Contamination defense: six layers

Time-locked sourcing: issues filed after the model's training cutoff
Preference for repos with low Common Crawl coverage
Programmatic mutation of symbols (V1+)
Canary strings probed against frontier models periodically
Private Holdout never published
Submission requires a declared training cutoff

§5

The Joule Score composite (v0.1)

Joule Score = Attention F1 / (1 + 0.5 · $ + 0.5 · kJ)
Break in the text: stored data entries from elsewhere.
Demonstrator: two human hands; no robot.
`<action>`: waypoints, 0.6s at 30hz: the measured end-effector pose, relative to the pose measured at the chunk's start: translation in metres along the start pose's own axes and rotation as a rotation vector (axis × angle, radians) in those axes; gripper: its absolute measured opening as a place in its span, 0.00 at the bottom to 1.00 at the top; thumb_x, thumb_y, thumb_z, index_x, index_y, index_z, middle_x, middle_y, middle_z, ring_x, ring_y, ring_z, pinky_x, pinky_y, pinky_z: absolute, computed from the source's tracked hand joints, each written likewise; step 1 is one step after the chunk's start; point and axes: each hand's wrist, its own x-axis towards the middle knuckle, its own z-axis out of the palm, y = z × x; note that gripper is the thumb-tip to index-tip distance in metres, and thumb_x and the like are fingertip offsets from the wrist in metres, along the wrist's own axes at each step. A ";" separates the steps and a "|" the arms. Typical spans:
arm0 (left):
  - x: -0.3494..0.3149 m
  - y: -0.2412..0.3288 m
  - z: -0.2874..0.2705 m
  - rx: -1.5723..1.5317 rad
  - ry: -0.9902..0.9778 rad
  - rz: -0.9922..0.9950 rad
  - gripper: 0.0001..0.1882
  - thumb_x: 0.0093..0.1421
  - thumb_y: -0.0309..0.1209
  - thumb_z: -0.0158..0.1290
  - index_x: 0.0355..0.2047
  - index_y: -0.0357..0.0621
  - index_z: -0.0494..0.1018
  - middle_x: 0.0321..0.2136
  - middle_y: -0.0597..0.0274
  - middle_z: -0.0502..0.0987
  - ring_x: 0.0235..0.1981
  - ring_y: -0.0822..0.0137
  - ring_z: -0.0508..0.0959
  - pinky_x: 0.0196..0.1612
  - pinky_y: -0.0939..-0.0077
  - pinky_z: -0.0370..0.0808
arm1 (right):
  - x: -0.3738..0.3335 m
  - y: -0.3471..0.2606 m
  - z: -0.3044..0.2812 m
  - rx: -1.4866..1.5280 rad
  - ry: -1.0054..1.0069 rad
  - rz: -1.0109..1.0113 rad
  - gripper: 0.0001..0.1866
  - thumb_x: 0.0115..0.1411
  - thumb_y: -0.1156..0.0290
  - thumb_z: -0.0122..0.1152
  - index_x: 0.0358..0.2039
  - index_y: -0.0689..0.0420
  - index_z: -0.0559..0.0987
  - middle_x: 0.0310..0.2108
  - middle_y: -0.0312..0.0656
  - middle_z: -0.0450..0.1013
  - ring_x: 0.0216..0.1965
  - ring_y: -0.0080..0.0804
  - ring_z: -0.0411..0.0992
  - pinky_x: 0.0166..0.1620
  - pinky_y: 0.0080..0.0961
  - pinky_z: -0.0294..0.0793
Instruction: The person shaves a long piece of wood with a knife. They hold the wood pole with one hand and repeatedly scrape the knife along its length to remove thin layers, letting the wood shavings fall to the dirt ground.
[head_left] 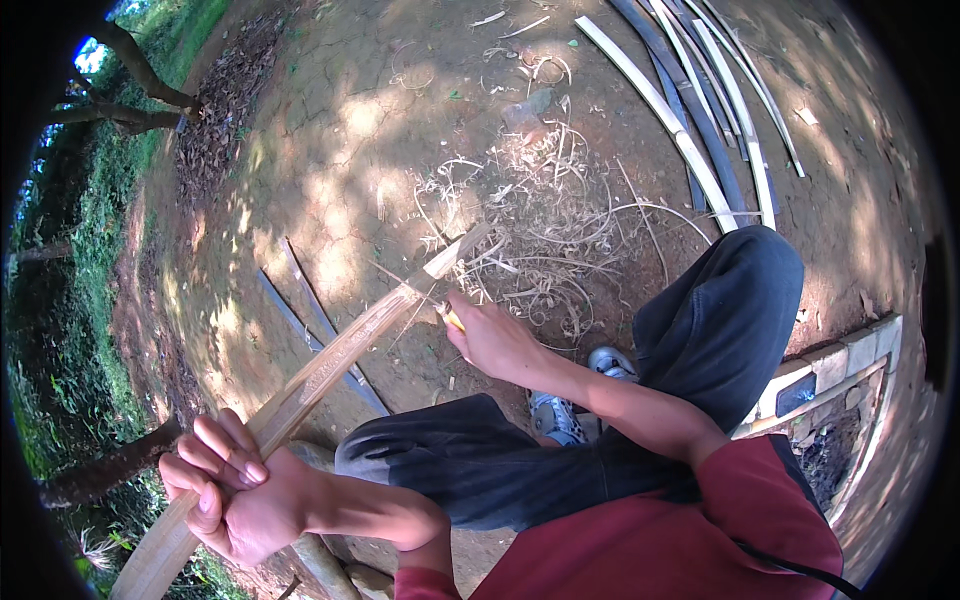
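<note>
My left hand (245,490) is wrapped round the lower part of a long, pale bamboo strip (335,365). The strip slants from the lower left up to the middle, away from me. Near its far end, my right hand (495,340) is closed on a small yellow-handled tool (453,318); the fingers hide most of it and its working end is hard to make out. Thin slivers stick out from the strip beside this hand, where the surface looks freshly shaved.
Curled shavings (550,260) litter the ground ahead. Several long strips (665,130), pale and dark, lie at the upper right. Two dark strips (315,325) rest at the left. A brick-edged pit (835,375) is at the right; tree trunks (130,115) stand at the left.
</note>
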 end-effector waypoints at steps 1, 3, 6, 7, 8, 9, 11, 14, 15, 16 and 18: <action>0.004 0.000 -0.003 -0.009 -0.009 -0.001 0.13 0.45 0.25 0.49 0.14 0.46 0.55 0.09 0.63 0.55 0.10 0.71 0.57 0.14 0.81 0.52 | 0.004 0.005 0.004 -0.020 0.040 -0.028 0.18 0.61 0.71 0.51 0.47 0.70 0.64 0.20 0.61 0.72 0.26 0.60 0.73 0.29 0.50 0.70; 0.006 0.001 -0.011 -0.021 -0.017 -0.015 0.13 0.46 0.25 0.49 0.14 0.46 0.55 0.09 0.64 0.55 0.10 0.71 0.57 0.14 0.81 0.52 | 0.004 0.009 0.007 0.009 0.091 -0.103 0.21 0.60 0.71 0.52 0.50 0.70 0.64 0.20 0.60 0.72 0.26 0.60 0.73 0.30 0.50 0.70; 0.006 0.002 -0.011 -0.013 -0.052 0.005 0.14 0.46 0.25 0.49 0.14 0.47 0.54 0.09 0.64 0.55 0.10 0.72 0.57 0.14 0.81 0.51 | 0.000 -0.001 0.001 -0.007 0.070 -0.113 0.22 0.61 0.70 0.52 0.51 0.72 0.64 0.20 0.59 0.72 0.26 0.59 0.73 0.30 0.49 0.71; 0.005 0.002 -0.009 -0.007 -0.051 0.009 0.14 0.46 0.25 0.49 0.14 0.47 0.54 0.09 0.64 0.55 0.10 0.72 0.57 0.14 0.81 0.51 | -0.008 -0.014 -0.004 -0.030 0.037 -0.106 0.22 0.61 0.70 0.51 0.51 0.73 0.64 0.21 0.59 0.73 0.26 0.58 0.74 0.31 0.48 0.72; 0.002 0.001 -0.006 -0.003 -0.028 0.011 0.14 0.45 0.25 0.49 0.14 0.47 0.54 0.08 0.64 0.55 0.10 0.72 0.56 0.14 0.81 0.51 | -0.017 -0.026 -0.011 -0.056 0.004 -0.090 0.22 0.62 0.70 0.50 0.51 0.74 0.64 0.21 0.58 0.73 0.26 0.57 0.74 0.31 0.47 0.73; 0.000 0.000 -0.003 0.005 -0.005 0.012 0.14 0.45 0.25 0.49 0.14 0.47 0.54 0.08 0.65 0.54 0.10 0.72 0.56 0.14 0.81 0.51 | -0.024 -0.036 -0.015 -0.054 -0.006 -0.089 0.22 0.62 0.71 0.49 0.51 0.75 0.63 0.21 0.58 0.73 0.26 0.57 0.74 0.31 0.47 0.73; -0.004 0.001 0.004 0.002 0.012 0.005 0.14 0.44 0.25 0.49 0.14 0.47 0.54 0.08 0.65 0.54 0.10 0.72 0.56 0.14 0.81 0.51 | -0.032 -0.050 -0.019 -0.051 -0.021 -0.092 0.23 0.62 0.71 0.49 0.52 0.76 0.63 0.19 0.58 0.72 0.24 0.57 0.74 0.31 0.47 0.74; -0.008 0.002 0.010 -0.013 -0.001 -0.006 0.13 0.43 0.24 0.49 0.14 0.46 0.54 0.09 0.64 0.54 0.10 0.72 0.56 0.14 0.82 0.51 | -0.042 -0.061 -0.022 0.026 -0.017 -0.132 0.18 0.62 0.71 0.50 0.46 0.72 0.65 0.14 0.53 0.69 0.18 0.55 0.72 0.25 0.47 0.69; -0.008 0.003 0.010 -0.003 0.000 0.000 0.13 0.43 0.24 0.49 0.14 0.46 0.54 0.09 0.64 0.54 0.10 0.72 0.56 0.14 0.82 0.52 | -0.044 -0.066 -0.024 0.042 -0.062 -0.132 0.17 0.62 0.71 0.50 0.46 0.72 0.64 0.14 0.52 0.69 0.17 0.55 0.71 0.24 0.47 0.69; -0.008 0.003 0.009 0.007 0.001 0.006 0.13 0.42 0.24 0.49 0.14 0.46 0.54 0.09 0.64 0.54 0.10 0.72 0.56 0.14 0.82 0.52 | -0.042 -0.063 -0.020 0.027 -0.025 -0.141 0.17 0.62 0.71 0.50 0.45 0.72 0.64 0.14 0.52 0.69 0.17 0.55 0.71 0.24 0.47 0.69; -0.008 0.003 0.006 0.003 -0.013 0.000 0.13 0.43 0.24 0.49 0.14 0.46 0.54 0.09 0.64 0.54 0.11 0.71 0.57 0.15 0.82 0.53 | -0.037 -0.049 -0.005 -0.004 0.060 -0.159 0.17 0.62 0.71 0.50 0.45 0.71 0.64 0.14 0.51 0.70 0.17 0.55 0.71 0.23 0.47 0.69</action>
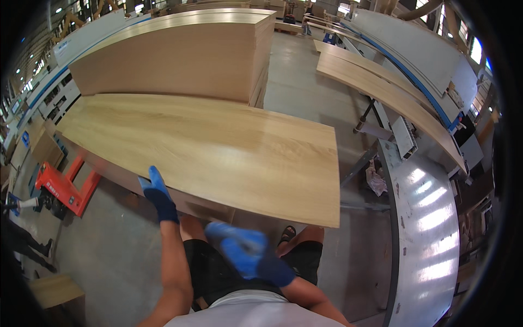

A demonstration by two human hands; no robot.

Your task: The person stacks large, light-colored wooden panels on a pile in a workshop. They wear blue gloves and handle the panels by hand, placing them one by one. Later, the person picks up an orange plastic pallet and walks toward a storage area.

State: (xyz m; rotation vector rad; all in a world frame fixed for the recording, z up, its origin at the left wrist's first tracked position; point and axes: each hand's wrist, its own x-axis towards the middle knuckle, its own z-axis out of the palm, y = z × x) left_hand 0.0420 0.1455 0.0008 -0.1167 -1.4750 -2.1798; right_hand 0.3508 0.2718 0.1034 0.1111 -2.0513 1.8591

range 0..1 · higher is better

Cost is in US dollars at list price; kJ is joules per task divided by one thousand. The 0.5 + 0.5 weights treat $1 of cost and 1 kJ of inference energy as equally penalising the score, a thermodynamic-economic anchor. A model scoring F1 = 1.000 at $0.10 and 200 J earns Joule Score ≈ 0.949. The same F1 at $0.85 and 1.7 kJ earns Joule Score ≈ 0.460. Capability is preserved as the multiplicative factor; cost and energy enter the denominator.

§5.5

Cache-aware joule calculation (v0.1)

Joules per task are estimated from token counts × published per-token energy rates, with a critical refinement: cache reads are charged at 15% of fresh-input energy. This reflects the underlying physics: a cache hit skips the costly prefill forward pass and only requires loading the KV-cache from memory plus running attention.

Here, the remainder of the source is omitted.